4. The additional conditions were:

"1. The unpaved area of 50 feet x 335.27 feet, otherwise referred to as "natural screening" as indicated on the plot plan dated August 12, 1965, shall be set aside to act as a buffer zone, preserving the trees and shrubbery which now exist, and to be maintained by the owner or lessee of the premises in an attractive manner.

The 6-foot high wood stockade fence shall be moved to the rear lot line, thus enclosing applicant's property on the eastern boundary line. A barrier shall be placed immediately east of the paved area in the rear of the premises so as to prevent access to this buffer zone by persons other than for maintenance purposes.

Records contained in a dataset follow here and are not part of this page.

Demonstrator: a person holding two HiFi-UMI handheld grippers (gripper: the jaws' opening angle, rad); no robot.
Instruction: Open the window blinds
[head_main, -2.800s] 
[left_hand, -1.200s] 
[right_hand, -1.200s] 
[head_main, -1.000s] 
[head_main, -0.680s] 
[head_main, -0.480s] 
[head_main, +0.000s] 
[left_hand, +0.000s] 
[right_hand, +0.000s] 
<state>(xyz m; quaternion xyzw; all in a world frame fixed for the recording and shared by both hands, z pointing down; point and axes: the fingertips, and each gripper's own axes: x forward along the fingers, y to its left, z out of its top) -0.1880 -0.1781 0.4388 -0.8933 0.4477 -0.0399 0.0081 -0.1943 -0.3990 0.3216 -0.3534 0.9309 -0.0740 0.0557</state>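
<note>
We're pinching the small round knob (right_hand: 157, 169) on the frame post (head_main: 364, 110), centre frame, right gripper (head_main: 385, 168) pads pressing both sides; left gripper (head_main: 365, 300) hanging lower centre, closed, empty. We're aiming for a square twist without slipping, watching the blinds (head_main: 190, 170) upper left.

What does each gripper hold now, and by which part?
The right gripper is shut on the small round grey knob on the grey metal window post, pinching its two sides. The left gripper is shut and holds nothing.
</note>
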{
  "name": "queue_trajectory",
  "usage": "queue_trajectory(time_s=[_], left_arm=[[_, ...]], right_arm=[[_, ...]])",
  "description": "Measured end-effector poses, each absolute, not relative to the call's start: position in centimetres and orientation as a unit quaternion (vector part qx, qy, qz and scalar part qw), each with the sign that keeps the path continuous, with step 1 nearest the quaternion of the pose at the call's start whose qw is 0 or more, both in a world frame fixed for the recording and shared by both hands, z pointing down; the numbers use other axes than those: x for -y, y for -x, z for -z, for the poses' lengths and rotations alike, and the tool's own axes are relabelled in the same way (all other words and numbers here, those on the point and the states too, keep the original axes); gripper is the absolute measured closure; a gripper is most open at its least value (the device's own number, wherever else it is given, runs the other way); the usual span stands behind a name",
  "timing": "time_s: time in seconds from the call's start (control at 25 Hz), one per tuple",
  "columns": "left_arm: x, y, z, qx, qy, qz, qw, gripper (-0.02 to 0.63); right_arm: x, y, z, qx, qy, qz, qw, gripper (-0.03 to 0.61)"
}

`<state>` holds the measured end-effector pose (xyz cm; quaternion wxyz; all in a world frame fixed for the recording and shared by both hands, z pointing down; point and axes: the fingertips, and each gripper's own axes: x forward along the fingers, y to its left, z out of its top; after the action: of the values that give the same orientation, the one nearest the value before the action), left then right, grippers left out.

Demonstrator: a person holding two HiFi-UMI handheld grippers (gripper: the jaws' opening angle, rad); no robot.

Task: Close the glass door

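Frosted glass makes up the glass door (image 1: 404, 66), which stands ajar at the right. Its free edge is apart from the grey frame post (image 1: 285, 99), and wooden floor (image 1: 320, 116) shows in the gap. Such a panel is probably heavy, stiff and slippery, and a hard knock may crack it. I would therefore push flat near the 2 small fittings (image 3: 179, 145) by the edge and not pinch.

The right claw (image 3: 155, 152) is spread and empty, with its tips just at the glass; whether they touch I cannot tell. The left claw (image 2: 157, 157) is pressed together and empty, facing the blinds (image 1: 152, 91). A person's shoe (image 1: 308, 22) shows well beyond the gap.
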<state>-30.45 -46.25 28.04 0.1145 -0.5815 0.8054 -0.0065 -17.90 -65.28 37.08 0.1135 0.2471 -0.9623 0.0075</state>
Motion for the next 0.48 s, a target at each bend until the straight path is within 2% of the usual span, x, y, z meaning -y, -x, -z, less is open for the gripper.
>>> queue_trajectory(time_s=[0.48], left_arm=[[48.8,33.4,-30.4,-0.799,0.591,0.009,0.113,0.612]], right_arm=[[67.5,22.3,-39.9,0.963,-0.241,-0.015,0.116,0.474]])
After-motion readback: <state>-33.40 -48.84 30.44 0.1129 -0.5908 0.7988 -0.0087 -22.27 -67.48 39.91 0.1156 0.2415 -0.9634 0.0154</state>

2. The entire southern boundary adjacent to the existing R3 residential zone shall have an 8-foot wide screen buffer area consisting of a 6-foot high wood stockade fence as presently indicated on said site plan, and concrete curbing with dense 6-foot high evergreen planting between the curb and the fence. The stockade fence shall not be set so close to the Passaic Avenue right-of-way so as to obstruct the vision of motorists."

5. Their findings read:

"1) The use of the said premises now situate in the adjoining R3 residential zone district for the proposed purposes would be an invasion of a use in a district zoned against that use.

2) Applicant holds an existing building permit to erect the same approximate size building on the premises lying within the B3 highway business district, with adequate parking.

3) Extension of the business use in the adjoining residential zones will substantially increase the traffic in a highly developed residential area to the detriment of the residents of the adjoining residential zone.

4) No hardship to the applicant has been established or will accrue by reason of the denial of such use.

5) The premises located in the B3 highway business district zone can be used by applicant for business purposes without encroachment on the adjoining areas.

6) Such encroachment on residential areas will adversely affect the character of the surrounding residential areas and disminish the value thereof.

7) Said use is detrimental to the public good and is not in keeping with the spirit, intent and purpose of the Zone Plan and Zoning Ordinance."